Dans mon travail, je procède de la même façon : je ne cherche pas à cacher la matérialité, je travaille en toute transparence avec les éléments. Il y a l’œuvre, mais il y a aussi tout ce qui la constitue. Chez moi, tout a un intérêt à être montré. Les innovations évoluent si vite que c’est aussi l’opportunité de documenter le moment où nous en sommes technologiquement. »
Davey Wreden
« Davey Wreden est notamment connu pour deux jeux vidéo qui explorent les limites de l’expérience du joueur en jouant avec la perspective et en brisant eux aussi le quatrième mur : The Stanley Parable et The Beginner’s Guide. Ce dernier n’est d’ailleurs pas vraiment un jeu, dans le sens où on ne fait que déambuler dans des mondes et des tableaux très simples. C’est surtout un prétexte pour vivre autrement la narration du jeu vidéo en fouillant dans des prototypes de jeu qu’un créateur un peu timide aurait créé pour lui avant de se perdre dans son ordi. Toute cette notion d’archives et de fouilles me plaît beaucoup. D’autant que, plus on avance, plus on comprend que le créateur n’est pas vraiment quelqu’un d’honnête, et qu’il a comme exploité ses machines pour parvenir à ses fins. Ça fait de The Beginner’s Guide un jeu auto-référentiel, finalement très critique de l’industrie du jeu vidéo.
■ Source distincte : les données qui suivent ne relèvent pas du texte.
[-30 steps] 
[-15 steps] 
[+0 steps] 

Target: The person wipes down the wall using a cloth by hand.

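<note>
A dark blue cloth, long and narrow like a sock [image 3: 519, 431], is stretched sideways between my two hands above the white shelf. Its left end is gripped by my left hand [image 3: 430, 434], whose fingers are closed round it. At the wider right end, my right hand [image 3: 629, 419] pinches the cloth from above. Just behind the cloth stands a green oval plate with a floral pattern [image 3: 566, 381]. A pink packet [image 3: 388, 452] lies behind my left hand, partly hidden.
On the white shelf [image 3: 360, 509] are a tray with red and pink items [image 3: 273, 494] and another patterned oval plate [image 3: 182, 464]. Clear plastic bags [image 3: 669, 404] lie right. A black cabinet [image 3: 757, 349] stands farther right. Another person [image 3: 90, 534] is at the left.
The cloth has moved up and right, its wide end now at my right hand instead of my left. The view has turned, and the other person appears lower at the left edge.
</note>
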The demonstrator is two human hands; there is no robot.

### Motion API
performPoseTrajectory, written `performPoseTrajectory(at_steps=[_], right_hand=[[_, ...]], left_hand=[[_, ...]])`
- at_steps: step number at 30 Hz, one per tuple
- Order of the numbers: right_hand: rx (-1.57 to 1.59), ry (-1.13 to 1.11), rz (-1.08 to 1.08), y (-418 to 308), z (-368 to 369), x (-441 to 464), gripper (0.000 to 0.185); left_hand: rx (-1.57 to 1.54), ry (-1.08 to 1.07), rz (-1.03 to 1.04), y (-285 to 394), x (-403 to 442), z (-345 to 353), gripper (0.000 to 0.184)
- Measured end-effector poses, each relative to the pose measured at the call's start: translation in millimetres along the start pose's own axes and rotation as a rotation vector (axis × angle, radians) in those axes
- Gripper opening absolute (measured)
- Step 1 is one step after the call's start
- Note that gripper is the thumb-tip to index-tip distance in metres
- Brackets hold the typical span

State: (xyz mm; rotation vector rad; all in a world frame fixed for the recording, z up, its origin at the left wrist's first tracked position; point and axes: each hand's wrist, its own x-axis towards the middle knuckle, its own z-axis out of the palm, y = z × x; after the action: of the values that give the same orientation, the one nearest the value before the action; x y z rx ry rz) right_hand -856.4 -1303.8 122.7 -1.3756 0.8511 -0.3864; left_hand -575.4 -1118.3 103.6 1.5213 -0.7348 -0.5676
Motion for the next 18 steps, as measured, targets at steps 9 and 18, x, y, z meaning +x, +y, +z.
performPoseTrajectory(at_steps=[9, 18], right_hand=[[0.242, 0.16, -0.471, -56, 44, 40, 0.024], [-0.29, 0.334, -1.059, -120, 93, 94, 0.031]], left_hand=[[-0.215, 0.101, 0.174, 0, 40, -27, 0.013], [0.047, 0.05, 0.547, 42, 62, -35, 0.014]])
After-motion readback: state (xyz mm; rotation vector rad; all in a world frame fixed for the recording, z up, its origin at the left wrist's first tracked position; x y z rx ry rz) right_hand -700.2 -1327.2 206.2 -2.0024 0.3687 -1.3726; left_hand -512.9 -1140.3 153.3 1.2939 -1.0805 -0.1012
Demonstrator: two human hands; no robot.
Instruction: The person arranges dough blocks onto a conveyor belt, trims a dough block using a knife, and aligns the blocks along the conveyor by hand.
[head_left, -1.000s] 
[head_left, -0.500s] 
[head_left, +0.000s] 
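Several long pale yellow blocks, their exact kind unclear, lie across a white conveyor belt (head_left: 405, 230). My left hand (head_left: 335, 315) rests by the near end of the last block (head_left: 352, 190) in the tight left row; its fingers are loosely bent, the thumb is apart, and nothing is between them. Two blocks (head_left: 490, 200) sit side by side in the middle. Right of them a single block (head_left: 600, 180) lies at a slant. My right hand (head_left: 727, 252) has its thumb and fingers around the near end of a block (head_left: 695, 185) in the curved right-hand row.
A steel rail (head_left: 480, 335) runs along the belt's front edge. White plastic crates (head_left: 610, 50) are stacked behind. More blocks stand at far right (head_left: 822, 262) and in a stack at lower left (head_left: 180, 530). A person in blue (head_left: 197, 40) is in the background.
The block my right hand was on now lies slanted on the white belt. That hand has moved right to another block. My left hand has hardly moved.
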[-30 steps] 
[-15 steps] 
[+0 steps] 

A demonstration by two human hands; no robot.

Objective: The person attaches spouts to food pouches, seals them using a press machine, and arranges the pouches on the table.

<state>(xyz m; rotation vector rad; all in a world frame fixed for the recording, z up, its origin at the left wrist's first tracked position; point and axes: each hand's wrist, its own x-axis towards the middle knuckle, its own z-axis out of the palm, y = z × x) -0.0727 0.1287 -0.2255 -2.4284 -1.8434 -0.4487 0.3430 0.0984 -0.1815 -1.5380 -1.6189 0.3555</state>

Quant à The Stanley Parable, j’aime sa façon de jouer sur la perspective, de présenter le travail de bureau comme étant quelque chose de vraiment aliénant. Le délire du jeu me fait penser à la série Severance, mais c’est surtout son concept qui me plaît, cette sensation d’être invité à sortir du cadre. Comme The Beginner’s Guide, The Stanley Parable est un jeu qui parle du médium lui-même, qui plonge au cœur du processus de création et le documente. »
Alex Rutterford
« C’est une grosse inspiration. Il est présent depuis longtemps, mais il reste assez actif sur Insta, en continuant d’être fidèle aux mêmes considérations esthétiques. Pour moi, il est surtout le réalisateur du clip « Gantz Graf » d’Autechre (qui pourrait d’ailleurs être ma sixième inspiration), dans lequel il détourne un logiciel de modélisation 3D mécanique pour créer des animations d’une précision remarquable, fusionnant son et image avec une esthétique toujours influente dans l’art numérique et la performance audiovisuelle. Plus jeune, cette approche m’a marqué, ne serait-ce que pour cette façon de documenter le rapport à l’espace 3D, cette vibration extrêmement précise déclenchée par le son et cette volonté de laisser des traces des outils qu’il utilise. C’est à la fois fonctionnel et hyper esthétique. »
- Nouvelles vanités, jusqu’au 31.05.2025, Galerie Charlot, Paris.